**WHAT YOU NEED TO DO**
Determine the number of lines below that contain "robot". Write nothing but that number.

**EXERCISE DATA**
◆ ◆ ◆ ◆ ◆

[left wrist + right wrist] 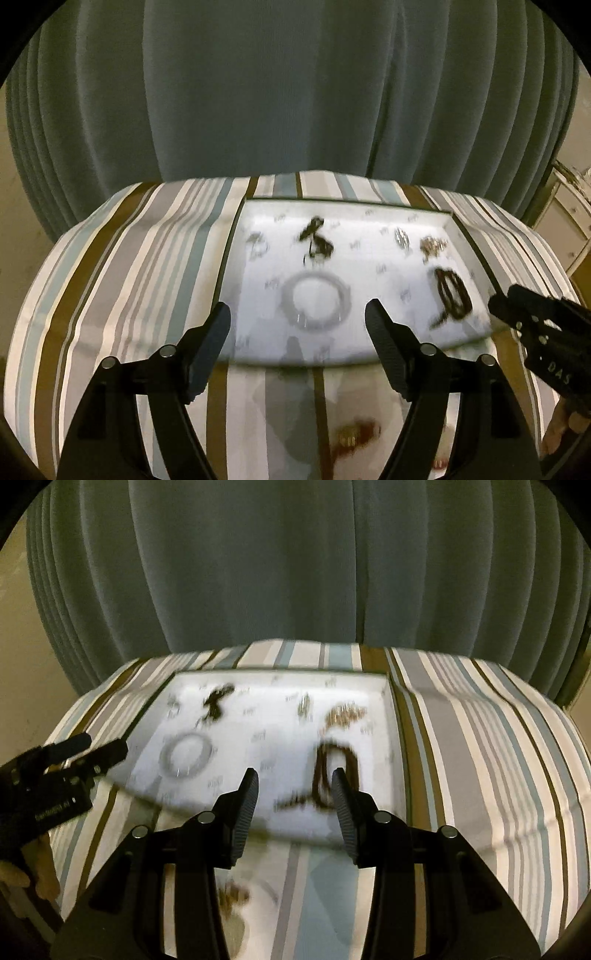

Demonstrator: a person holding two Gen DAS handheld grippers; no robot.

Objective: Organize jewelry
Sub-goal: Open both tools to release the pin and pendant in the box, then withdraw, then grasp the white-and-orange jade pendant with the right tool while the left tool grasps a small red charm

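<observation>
A white tray (369, 343) lies on a striped cloth and holds several jewelry pieces, all blurred. A pale ring-shaped bracelet (316, 300) lies near its front. A dark necklace (316, 240) lies behind it. A dark looped cord (452, 295) lies at the front right, with a gold cluster (433, 245) and a silver piece (402, 236) behind. My left gripper (297, 317) is open and empty, just short of the bracelet. My right gripper (294, 786) is open and empty, beside the dark cord (334, 768). The tray also shows in the right wrist view (380, 720).
The striped cloth (129, 266) covers a rounded surface that drops off at the sides. Grey-green curtains (277, 92) hang close behind. Reddish-gold jewelry (352, 435) lies on the cloth in front of the tray. A pale cabinet (569, 221) stands at the far right.
</observation>
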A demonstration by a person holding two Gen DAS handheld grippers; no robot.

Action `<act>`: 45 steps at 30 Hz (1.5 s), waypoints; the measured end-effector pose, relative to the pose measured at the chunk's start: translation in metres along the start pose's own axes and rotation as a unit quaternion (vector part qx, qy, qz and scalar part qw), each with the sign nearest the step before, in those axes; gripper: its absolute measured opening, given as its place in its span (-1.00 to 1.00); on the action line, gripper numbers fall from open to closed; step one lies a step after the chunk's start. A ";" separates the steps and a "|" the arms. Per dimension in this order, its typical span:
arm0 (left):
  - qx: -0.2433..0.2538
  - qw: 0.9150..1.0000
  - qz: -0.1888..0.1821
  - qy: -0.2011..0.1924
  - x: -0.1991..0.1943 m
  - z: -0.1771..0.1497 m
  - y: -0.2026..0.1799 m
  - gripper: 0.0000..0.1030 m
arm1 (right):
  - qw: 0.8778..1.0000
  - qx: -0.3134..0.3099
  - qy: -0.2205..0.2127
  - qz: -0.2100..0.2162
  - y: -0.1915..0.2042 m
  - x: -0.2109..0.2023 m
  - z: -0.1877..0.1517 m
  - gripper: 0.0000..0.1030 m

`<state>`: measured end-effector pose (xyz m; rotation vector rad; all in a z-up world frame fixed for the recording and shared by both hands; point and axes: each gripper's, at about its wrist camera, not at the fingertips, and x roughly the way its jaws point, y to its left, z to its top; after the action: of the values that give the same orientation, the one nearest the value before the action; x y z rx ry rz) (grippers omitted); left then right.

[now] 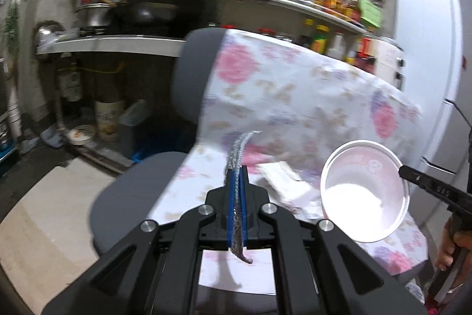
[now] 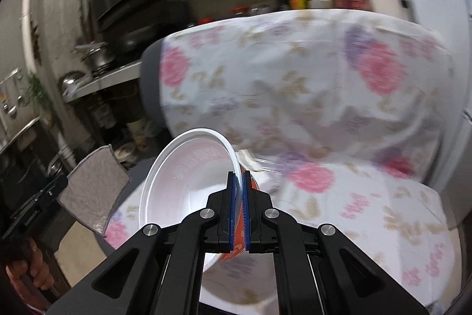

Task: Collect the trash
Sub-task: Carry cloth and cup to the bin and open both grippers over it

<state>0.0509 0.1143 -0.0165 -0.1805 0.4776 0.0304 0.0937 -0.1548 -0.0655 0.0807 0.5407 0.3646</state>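
Left tongs (image 1: 236,185) clamp a grey woven cloth (image 1: 237,155), right tongs (image 2: 239,188) pinch a white plastic bowl's (image 2: 183,167) rim; carry both level to avoid slipping.

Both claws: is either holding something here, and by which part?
Yes. The left claw is shut on the grey cloth, pinched along one edge. The right claw is shut on the white bowl, clamped across its rim and side wall.

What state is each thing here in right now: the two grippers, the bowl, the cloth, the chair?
Left gripper: shut on the grey cloth.
Right gripper: shut on the bowl rim.
Bowl: empty, tilted, held off the chair.
Cloth: hanging limp.
Chair: draped with a floral sheet.
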 end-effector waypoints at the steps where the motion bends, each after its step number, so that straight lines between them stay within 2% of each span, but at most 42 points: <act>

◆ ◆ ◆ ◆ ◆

**ANSWER SPACE**
2